**Dataset content**:
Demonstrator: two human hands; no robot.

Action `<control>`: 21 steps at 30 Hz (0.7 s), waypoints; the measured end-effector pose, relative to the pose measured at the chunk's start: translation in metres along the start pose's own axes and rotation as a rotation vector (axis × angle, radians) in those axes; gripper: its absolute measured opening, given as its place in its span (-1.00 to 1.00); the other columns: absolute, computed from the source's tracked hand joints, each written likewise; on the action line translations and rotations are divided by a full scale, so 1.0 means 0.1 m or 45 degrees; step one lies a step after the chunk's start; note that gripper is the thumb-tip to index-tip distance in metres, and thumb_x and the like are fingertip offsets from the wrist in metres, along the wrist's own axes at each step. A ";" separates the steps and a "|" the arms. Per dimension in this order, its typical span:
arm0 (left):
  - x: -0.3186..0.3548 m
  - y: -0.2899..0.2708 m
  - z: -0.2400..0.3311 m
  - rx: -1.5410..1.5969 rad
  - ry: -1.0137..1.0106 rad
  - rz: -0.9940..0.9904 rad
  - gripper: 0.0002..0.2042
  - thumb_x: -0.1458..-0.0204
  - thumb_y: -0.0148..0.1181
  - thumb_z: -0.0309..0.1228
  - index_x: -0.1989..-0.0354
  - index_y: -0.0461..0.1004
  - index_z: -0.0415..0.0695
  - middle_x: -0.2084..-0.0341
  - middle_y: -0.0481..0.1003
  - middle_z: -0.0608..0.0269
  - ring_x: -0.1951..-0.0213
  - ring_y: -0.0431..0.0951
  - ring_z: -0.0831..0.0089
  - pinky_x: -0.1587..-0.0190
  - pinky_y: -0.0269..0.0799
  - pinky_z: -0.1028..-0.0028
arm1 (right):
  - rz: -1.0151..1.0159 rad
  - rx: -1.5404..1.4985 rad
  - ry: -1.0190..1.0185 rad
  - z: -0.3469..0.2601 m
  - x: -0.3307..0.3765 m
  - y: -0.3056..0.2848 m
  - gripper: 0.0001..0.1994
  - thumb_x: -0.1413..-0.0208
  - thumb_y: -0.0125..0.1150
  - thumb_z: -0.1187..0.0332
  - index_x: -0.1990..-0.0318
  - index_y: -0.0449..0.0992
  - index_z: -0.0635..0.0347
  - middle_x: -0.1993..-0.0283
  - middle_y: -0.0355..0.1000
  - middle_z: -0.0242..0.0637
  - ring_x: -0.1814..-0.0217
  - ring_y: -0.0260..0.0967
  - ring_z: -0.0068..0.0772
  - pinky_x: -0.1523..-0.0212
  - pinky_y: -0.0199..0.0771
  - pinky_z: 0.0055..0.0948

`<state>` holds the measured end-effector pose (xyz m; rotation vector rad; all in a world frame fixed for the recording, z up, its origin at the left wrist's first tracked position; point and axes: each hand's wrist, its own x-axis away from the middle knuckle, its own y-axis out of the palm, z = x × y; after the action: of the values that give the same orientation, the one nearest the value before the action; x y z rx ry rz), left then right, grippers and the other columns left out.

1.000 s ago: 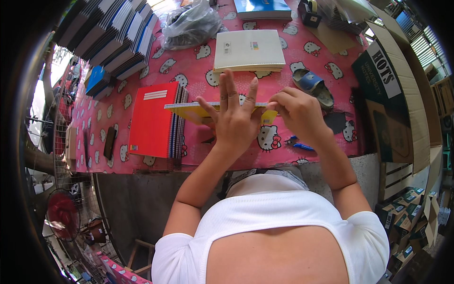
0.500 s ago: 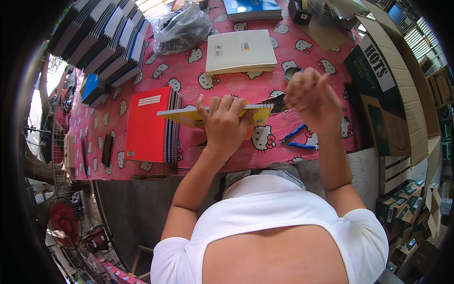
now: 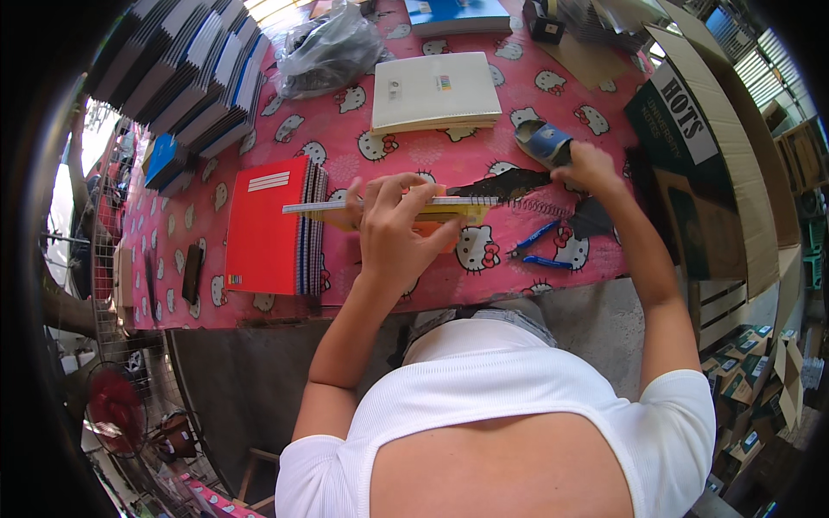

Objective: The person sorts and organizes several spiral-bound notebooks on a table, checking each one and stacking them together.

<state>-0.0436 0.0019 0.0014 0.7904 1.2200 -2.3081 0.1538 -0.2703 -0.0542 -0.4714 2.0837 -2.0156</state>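
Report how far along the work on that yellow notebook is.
Looks done: a stack of red spiral notebooks lies to the left. In hand: the left hand grips the yellow notebook on its edge; the right hand reaches toward a blue object. Left: the wire coil and blue pliers lie untouched.

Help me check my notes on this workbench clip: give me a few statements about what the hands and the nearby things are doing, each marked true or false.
1. The left hand grips a yellow notebook held on edge above the pink tablecloth. True.
2. The right hand rests on the red notebook stack. False: it reaches to the far right, beside a blue roll; the red notebook stack lies to the left, untouched.
3. Blue-handled pliers lie on the cloth, in neither hand. True.
4. The cream-coloured book is held in the right hand. False: it lies flat on the cloth, further back.
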 end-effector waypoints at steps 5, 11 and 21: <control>0.07 0.01 -0.05 -0.081 -0.016 0.079 -0.74 0.34 0.47 -0.23 0.46 0.56 -0.01 0.55 0.49 0.41 0.33 0.47 0.39 -0.13 0.02 0.22 | -0.032 -0.264 -0.084 -0.12 -0.08 0.17 -0.58 0.11 0.33 0.20 0.12 0.44 0.26 0.14 0.49 0.03 0.05 0.47 -0.03 0.11 0.46 -0.14; 0.07 0.03 -0.11 0.029 -0.040 0.102 -0.73 0.39 0.51 -0.29 0.48 0.57 -0.04 0.56 0.51 0.37 0.37 0.45 0.40 -0.02 0.12 0.31 | -0.120 -1.564 -0.764 -0.46 -0.21 0.20 -0.52 0.08 0.23 0.35 -0.06 0.35 0.21 0.13 0.49 -0.20 0.09 0.46 -0.30 0.03 0.46 -0.30; 0.07 -0.05 -0.09 0.081 -0.266 0.148 -0.56 0.40 0.51 -0.26 0.28 0.52 -0.08 0.50 0.54 0.36 0.34 0.49 0.34 0.03 0.16 0.32 | -0.227 -1.481 -0.847 -0.90 -0.25 -0.33 -0.61 0.23 0.38 0.42 0.12 0.52 0.18 0.23 0.49 -0.26 0.22 0.42 -0.51 0.15 0.41 -0.50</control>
<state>-0.0490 0.0115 -0.0045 0.6065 0.9880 -2.2782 0.1470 -0.1783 -0.0186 -1.2834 2.5028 -0.3211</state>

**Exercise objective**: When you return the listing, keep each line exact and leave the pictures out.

**Exercise result**:
Demonstrator: two human hands; no robot.

Action `<control>`: 21 steps at 30 Hz (0.7 s), waypoints; the measured end-effector pose, relative to the pose measured at the chunk's start: translation in metres along the start pose's own axes and rotation as a rotation vector (axis × angle, radians) in those axes; gripper: its absolute measured opening, given as its place in its span (-1.00 to 1.00); the other columns: absolute, computed from the source's tracked hand joints, each written likewise; on the action line translations and rotations are divided by a full scale, so 1.0 means 0.1 m or 45 degrees; step one lies a step after the chunk's start; note that gripper is the thumb-tip to index-tip distance in metres, and thumb_x and the like are fingertip offsets from the wrist in metres, along the wrist's own axes at each step. A ";" separates the steps and a "|" the arms. Per dimension in this order, its typical span:
arm0 (left):
  - x: -0.3186..0.3548 m
  - y: -0.2899..0.2708 m
  - z: -0.2400..0.3311 m
  - rx: -1.5410..1.5969 rad
  - ry: -1.0137..1.0106 rad
  - rz: -0.9940..0.9904 rad
  - gripper: 0.0002..0.2042
  - thumb_x: -0.1458..-0.0204
  - thumb_y: -0.0148..0.1181
  - thumb_z: -0.0309..0.1228
  - index_x: -0.1989..-0.0354
  - index_y: -0.0461..0.1004
  - index_z: -0.0415..0.0695
  - middle_x: -0.2084..-0.0341
  - middle_y: -0.0481..0.1003
  - middle_z: -0.0608..0.0269
  - ring_x: -0.1951..-0.0213
  - ring_y: -0.0431..0.0951
  - ring_z: -0.0831..0.0089
  - pinky_x: -0.1587..-0.0190
  - pinky_y: -0.0269..0.0799
  - pinky_z: -0.1028..-0.0028
arm1 (right):
  - rz: -1.0151..1.0159 rad
  - rx: -1.5404..1.4985 rad
  - ry: -1.0190..1.0185 rad
  - z: -0.3469..0.2601 m
  - x: -0.3307..0.3765 m
  - y: -0.3056..0.2848 m
  - gripper: 0.0001..0.1994
  - thumb_x: -0.1413..-0.0208
  - thumb_y: -0.0125..0.1150
  - thumb_z: -0.1187..0.0332
  - index_x: -0.1990..-0.0318
  - index_y: -0.0449..0.0992
  - index_z: -0.0635..0.0347
  - middle_x: -0.1993..-0.0283
  - middle_y: -0.0355..0.1000
  - middle_z: -0.0242..0.0637
  - ring_x: -0.1814..-0.0217
  - ring_y: -0.0260..0.0967
  - ring_z: -0.0068..0.0772
  - pinky_x: -0.1523..-0.0212
  - pinky_y: -0.0199..0.0771
  - pinky_z: 0.0055..0.0948

`<state>` holds the measured end-effector pose (xyz m; rotation vector rad; all in a world frame fixed for the recording, z up, its origin at the left wrist's first tracked position; point and axes: each hand's wrist, its own x-axis away from the middle knuckle, its own y-axis out of the palm, z = x × y; after the action: of the values that give the same orientation, the one nearest the value before the action; x y z rx ry rz), left then right, grippers and the other columns left out.

1.000 s ago: 
0.500 s ago: 
now: 

Objective: The person sorts and organizes several spiral-bound notebooks on a table, checking each one and stacking them together.

<state>-0.0436 0.0019 0.0014 0.7904 1.2200 -2.3081 0.1538 -0.2703 -0.0542 -0.4714 2.0837 -2.0156</state>
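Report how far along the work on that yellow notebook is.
Looks done: a stack of red spiral notebooks lies to the left. In hand: the left hand grips the yellow notebook on its edge; the right hand reaches toward a blue object. Left: the wire coil and blue pliers lie untouched.

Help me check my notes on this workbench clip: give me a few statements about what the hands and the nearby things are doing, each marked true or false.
1. The left hand grips a yellow notebook held on edge above the pink tablecloth. True.
2. The right hand rests on the red notebook stack. False: it reaches to the far right, beside a blue roll; the red notebook stack lies to the left, untouched.
3. Blue-handled pliers lie on the cloth, in neither hand. True.
4. The cream-coloured book is held in the right hand. False: it lies flat on the cloth, further back.
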 end-effector waypoints at steps 5, 11 and 21: <control>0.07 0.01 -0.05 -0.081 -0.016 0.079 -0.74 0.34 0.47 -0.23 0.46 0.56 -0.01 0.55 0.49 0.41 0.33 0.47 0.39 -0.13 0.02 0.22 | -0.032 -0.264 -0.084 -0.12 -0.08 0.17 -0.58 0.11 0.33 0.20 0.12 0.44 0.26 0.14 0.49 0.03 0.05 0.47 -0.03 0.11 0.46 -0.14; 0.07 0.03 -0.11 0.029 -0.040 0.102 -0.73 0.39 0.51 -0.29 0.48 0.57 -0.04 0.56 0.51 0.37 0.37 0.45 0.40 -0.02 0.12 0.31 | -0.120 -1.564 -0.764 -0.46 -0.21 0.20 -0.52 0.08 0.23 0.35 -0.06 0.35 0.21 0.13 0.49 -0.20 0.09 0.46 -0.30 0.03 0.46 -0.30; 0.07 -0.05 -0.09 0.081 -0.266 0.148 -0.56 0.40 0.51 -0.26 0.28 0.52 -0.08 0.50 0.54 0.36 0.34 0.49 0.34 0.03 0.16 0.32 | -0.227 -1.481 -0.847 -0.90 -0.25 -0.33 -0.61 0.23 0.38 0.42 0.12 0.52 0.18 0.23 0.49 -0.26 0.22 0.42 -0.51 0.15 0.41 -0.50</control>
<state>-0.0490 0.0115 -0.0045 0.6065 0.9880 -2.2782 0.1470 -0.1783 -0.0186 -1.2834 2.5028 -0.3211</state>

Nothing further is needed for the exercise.